- YOUR OBJECTIVE
Give back the full listing exactly, setting the pictures aside.

- STORED DATA
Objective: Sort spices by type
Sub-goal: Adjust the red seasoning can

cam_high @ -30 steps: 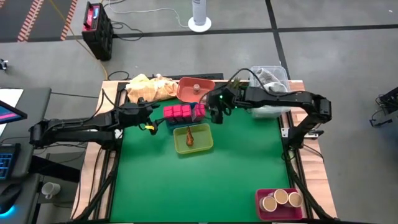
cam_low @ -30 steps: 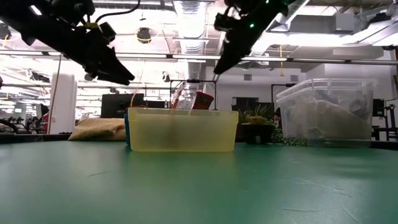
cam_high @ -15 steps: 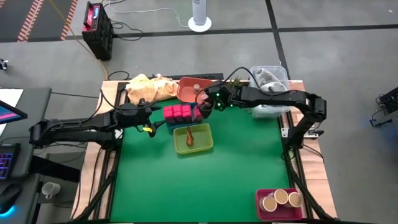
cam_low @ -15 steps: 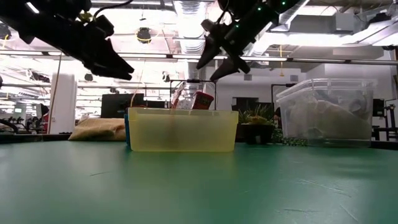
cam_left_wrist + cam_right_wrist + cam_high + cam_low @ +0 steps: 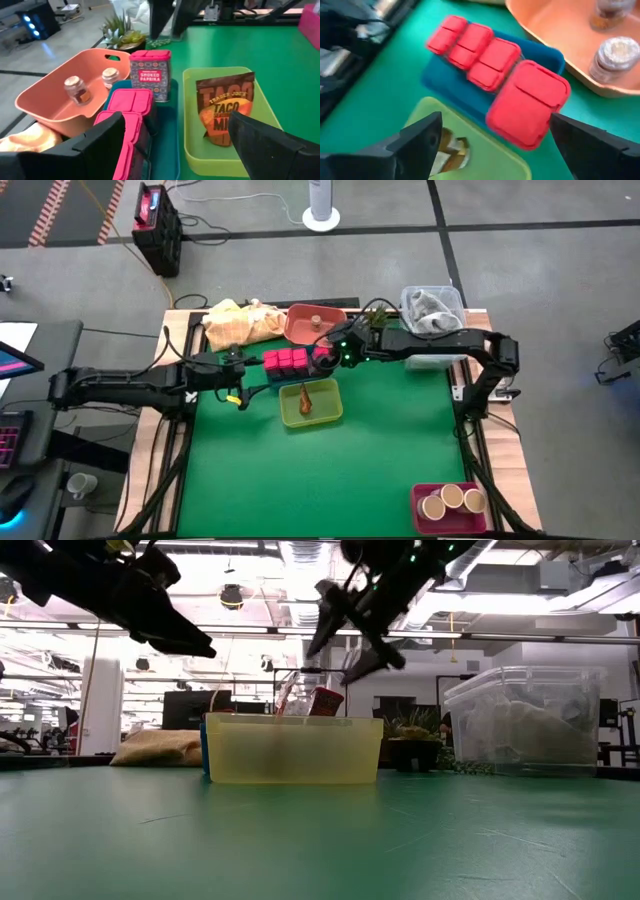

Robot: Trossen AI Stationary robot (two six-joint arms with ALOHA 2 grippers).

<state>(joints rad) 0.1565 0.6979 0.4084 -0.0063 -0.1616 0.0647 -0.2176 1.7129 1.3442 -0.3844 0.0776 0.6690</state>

- TASK RESPONSE
Objective: Sort spices by type
Sub-goal: Adjust the red seasoning can

cam_high @ -30 steps: 
cam_low @ -30 steps: 
cam_high @ -15 steps: 
cam_low @ -15 steps: 
cam_left_wrist + cam_right_wrist + cam_high + cam_low @ +0 steps: 

Robot: Trossen AI Stationary robot (two six-joint arms with ALOHA 2 grippers).

<state>(joints rad) 0.1565 0.6979 0.4084 -0.0063 -0.1616 0.0647 -0.2176 1.7129 1.3442 -0.3844 0.0776 0.6690</state>

This output is complete.